Schwedel: Since it’s been three-ish hours so far, I’ve mostly just squeezed it into Friday/Saturday. When I realize I haven’t anti-marathoned at all during the week and need to, I just crochet for several hours straight. I sneakily picked a project that can be done while watching TV.
Anderson: I wish I could do my project while watching TV. I’ve been very, very behind on hours. I think I only did the prescribed number of hours the first week; since then I’ve averaged maybe one to two hours per week? Let’s say I’m preparing for a piano half-marathon.
McIntyre: Yeah, like Heather said, the time commitment hasn’t been so much so far that it’s un-accomplishable. I’m really into tracking things in Google spreadsheets (which is what I also do for marathon-marathon training) so I’ve been putting down how many words a day I write and am keeping a running total each week of how many hours.

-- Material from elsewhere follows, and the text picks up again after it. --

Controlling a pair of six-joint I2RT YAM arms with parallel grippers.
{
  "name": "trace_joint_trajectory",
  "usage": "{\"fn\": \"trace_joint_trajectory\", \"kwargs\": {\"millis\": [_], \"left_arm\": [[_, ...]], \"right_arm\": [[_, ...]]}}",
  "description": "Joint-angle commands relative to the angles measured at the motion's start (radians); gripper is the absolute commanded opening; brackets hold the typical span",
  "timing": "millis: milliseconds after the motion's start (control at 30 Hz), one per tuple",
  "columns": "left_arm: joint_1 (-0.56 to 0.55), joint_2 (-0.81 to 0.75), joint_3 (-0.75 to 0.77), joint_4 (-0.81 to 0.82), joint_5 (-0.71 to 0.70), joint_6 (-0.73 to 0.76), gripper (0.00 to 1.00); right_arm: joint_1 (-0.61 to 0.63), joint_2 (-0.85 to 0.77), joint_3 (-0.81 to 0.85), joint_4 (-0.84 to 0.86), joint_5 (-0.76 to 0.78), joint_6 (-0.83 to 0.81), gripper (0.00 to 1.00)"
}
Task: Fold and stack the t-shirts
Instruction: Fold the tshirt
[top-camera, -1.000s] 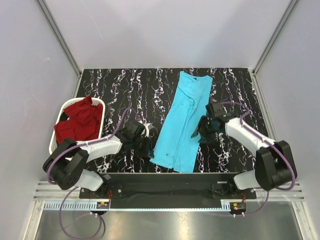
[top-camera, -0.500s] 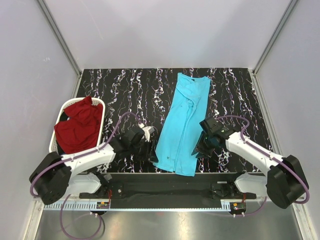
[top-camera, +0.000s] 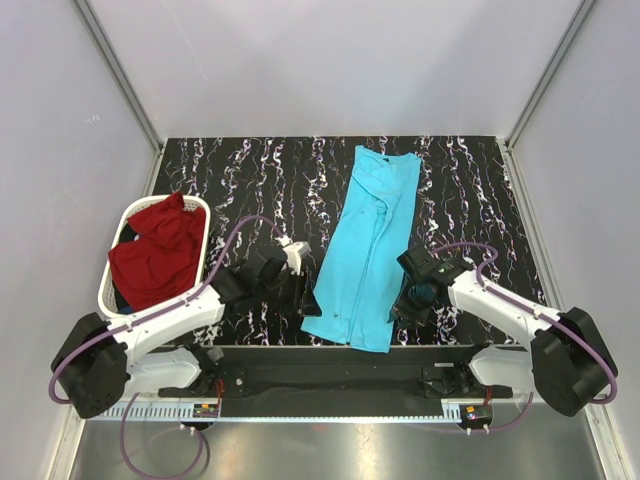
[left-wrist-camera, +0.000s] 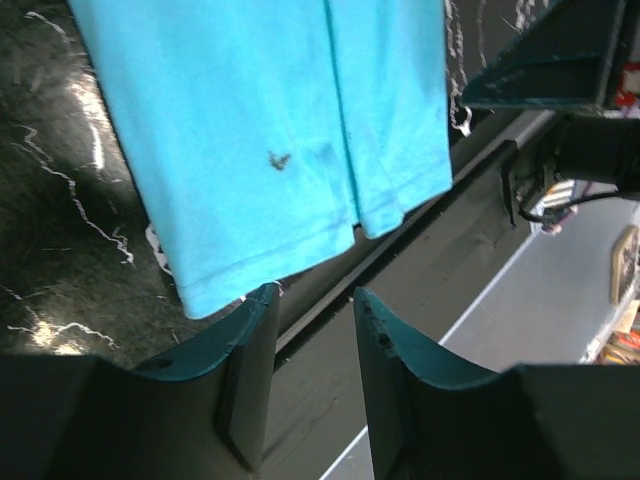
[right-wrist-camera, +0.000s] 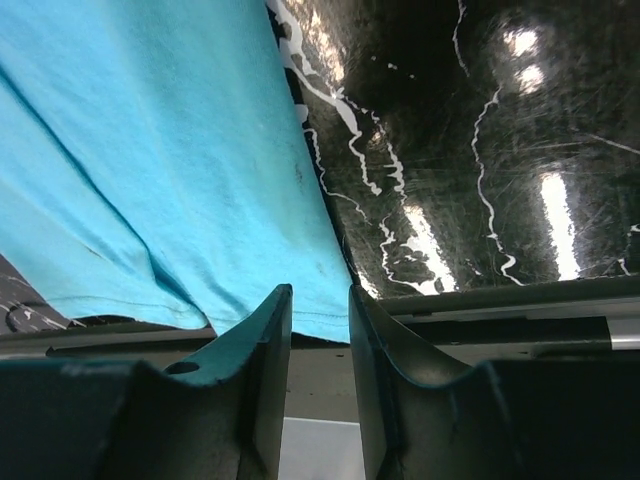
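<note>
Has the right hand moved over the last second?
Yes. The right hand has moved toward the black base rail at the near edge, alongside the bright turquoise cloth t-shirt.

The long turquoise-blue t-shirt (top-camera: 365, 245) of soft matt cloth is showing fine creases and a stitched hem, and the crumpled dark red cloth t-shirt (top-camera: 155, 255) is looking just as dull against the smooth white plastic laundry basket (top-camera: 207, 222). The black counter with white marble-like veining (top-camera: 250, 175) is gleaming, throwing back bright streaks of light in the wrist views. The jaws of the left gripper (left-wrist-camera: 312, 300) and the right gripper (right-wrist-camera: 320, 300) are looking like hard dark teal plastic with a matt, slightly scuffed face.
</note>
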Motion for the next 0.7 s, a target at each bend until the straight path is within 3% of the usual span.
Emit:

It’s working really well for me.
Kois: I have been tracking my hours in my head, which is the same place I yell at myself for way underperforming thus far.
Price: I am mostly keeping up, but I fell off a bit between some big moving hauls and the holiday weekend, and didn’t hit time for the past two weeks. To keep track of the time, I’ve been using music playlists.
Matthews: How are you guys feeling about how tangible and specific your final goals are? Is five months out just too far away?
I know that for me, this is the longest race I’ve ever trained for. November feels extremely far away right now. I have definitely been slacking off a little bit when it comes to my Saturday distance runs, and there was a week when I was traveling where I missed a couple of workouts. It was actually only this past weekend when I was pushing through an uphill that for the first time I told myself, “Hey, you actually need to be able to run a marathon in November, so sack up.” What’s been motivating for you guys?
Schwedel: My project of just getting better is pretty nonspecific. I do really want to finish the current blanket I’m working on, which I started before the Anti-Marathon and was supposed to be a baby shower gift in … February. That baby was born in April, and I still wasn’t finished. So I want to finish the blanket while the baby is still a baby. I’m missing another occasion because I can’t go to her christening at the end of the month … maybe I do need a specific deadline.
Price: November feels pretty far, but I’m really enjoying this project. I need something to do that’s physically challenging, and I’ve been keeping myself in check mostly through fear and self-pressure because it can be difficult to get stuff done after work.
Kois: My whole family is also trying to learn Spanish with me, which has definitely helped. We’re competitive.
Matthews: I feel like there’s some element of public performance in running an actual marathon that I have found quite useful … like, I will be in front of all these strangers, trying to run a marathon. Also, everyone I know knows that I am trying to run a marathon. It is weird. And also motivating.
Kois: That is how I feel about the notion of trying to speak Spanish to actual Costa Ricans.
Matthews: Abby, do you think that your past experience of marathon-marathon training has informed your current Anti-Marathon training?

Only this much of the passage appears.